# Spinning Mass and Finding Omega

1. Sep 3, 2011

### BryMan92

1. The problem statement, all variables and given/known data
http://imageshack.us/f/41/physicsc.png/
My professor gave the following hints:
Write down what you know about how r (position of mass from hole)
varies with time. Then write Newton's 2nd law in polar coordinates.
For part (a), the differential equation that you are looking for comes
from the F_theta = ma_theta equation.
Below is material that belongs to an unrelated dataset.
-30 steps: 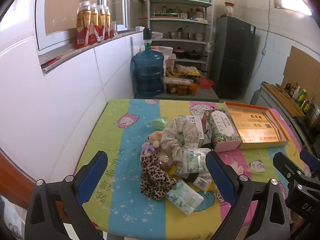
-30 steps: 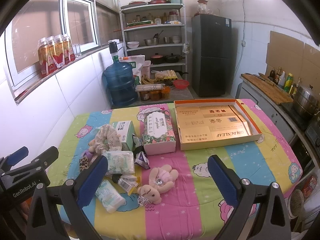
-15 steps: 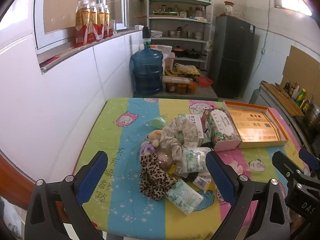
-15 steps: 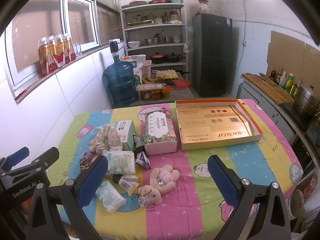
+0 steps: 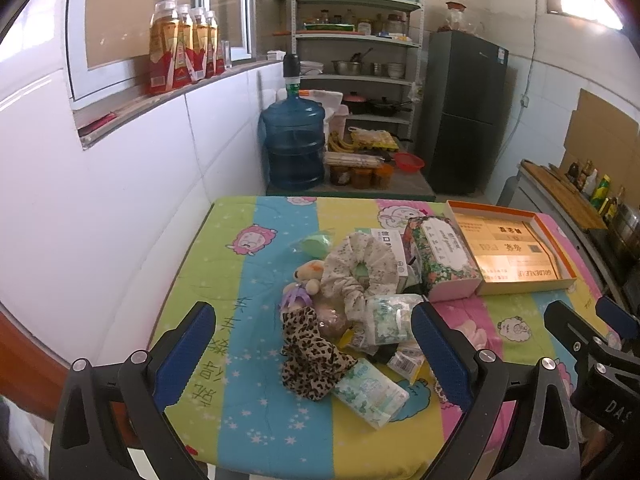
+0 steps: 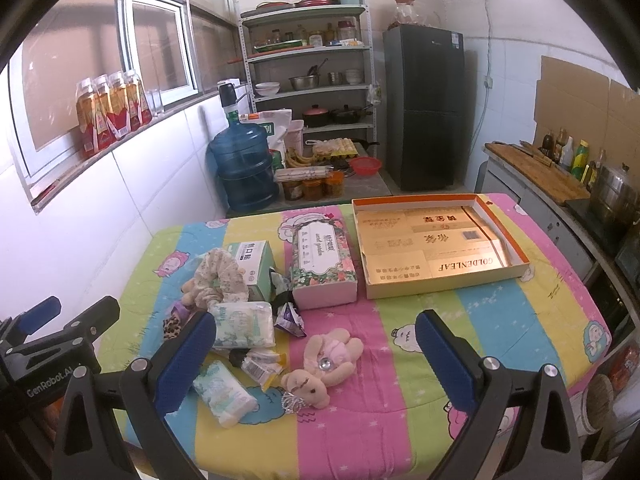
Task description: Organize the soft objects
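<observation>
Both the left tongs (image 5: 312,356) and right tongs (image 6: 316,356) hang spread and empty over the desk (image 6: 500,320), the soft pile (image 5: 352,312) unsorted at twelve o'clock, the tray (image 6: 516,258) toward two o'clock bare.

- It was a home kitchen.
- A fridge (image 6: 424,108) stood beside shelves (image 6: 308,60) of pots and bowls.
- A water jug (image 6: 244,168) sat nearby.

Printed cotton-like cloth (image 6: 400,332) covers the counter; plush bear (image 6: 320,364); leopard-print fabric scrunchie (image 5: 308,356); glossy plastic tissue packs (image 6: 244,324); shiny gold cardboard box (image 6: 436,246); matt black hand-held gripper (image 6: 316,356).
</observation>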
Part (b) involves integrating
the result from part (a), and Part (c) uses the F_r = ma_r equation.

2. Relevant equations
F(θ)=m[rθ"+r'θ']

3. The attempt at a solution
For part a, I labeled the force of tension pointing towards the hole. And that's the only force I had.
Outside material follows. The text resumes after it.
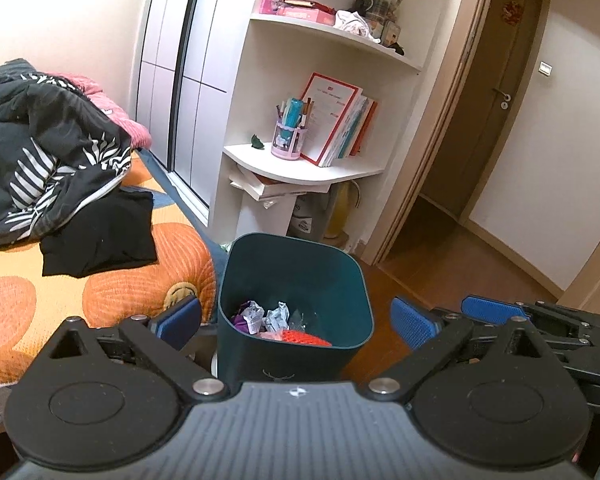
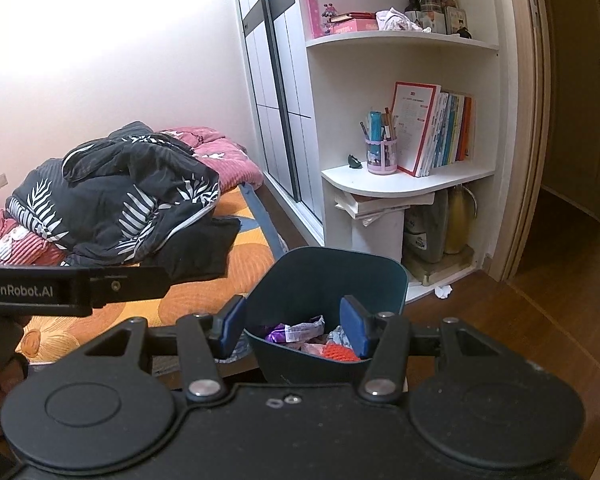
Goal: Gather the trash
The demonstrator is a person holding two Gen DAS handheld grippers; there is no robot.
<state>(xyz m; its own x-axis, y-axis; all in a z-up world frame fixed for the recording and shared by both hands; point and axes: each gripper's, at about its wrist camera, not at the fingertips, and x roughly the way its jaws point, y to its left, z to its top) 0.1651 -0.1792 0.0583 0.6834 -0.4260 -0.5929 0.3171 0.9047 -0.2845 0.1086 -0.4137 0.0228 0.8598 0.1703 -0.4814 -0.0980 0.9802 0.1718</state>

For part B, I tried doing this:
r=vt (same v of the rope)
r'=v
r'=0

θ=wt
θ'=w
θ"=0

Then, I plugged the above results into the equation:
F(theta)=[rθ"+2r'θ']
F=0+2(-v)w

I then got:
θ''=θ'
m(-v)w=-bw(given)
bw(given)/m=w

Would this be right? I do not thinkso...

Thanks all!

2. Sep 5, 2011

### Spinnor

You know that angular momentum will be constant.

angular momentum = m*omega_0*(r_0)^2 = m*omega(t)*(r(t))^2

but r(t) = [r_0 - v*t]

so omega(t) = omega_0*(r_0)^2/[r_0 - v*t]^2

Also the centripetal force = m*v^2/r = m*omega^2*r

We know omega and r so we should know the centripetal force.

?

Last edited: Sep 5, 2011
3. Sep 5, 2011

### BryMan92

Oh, that's right. I misrepresented my r(t) function.

We had to use Diffy Q's to solve the equation, so I did manage to do:
rΘ"+2rΘ'=0

Then ended up with:
m*omega_0*(r_0)^2 = m*omega(t)*(r(t))^2
(Which I thought was wicked cool equation because I completely forgot about conversation of angular momentum).

Thank you for your help! It's good to know that I could have made that assumption from the start, and thank you for fixing my r(t) function!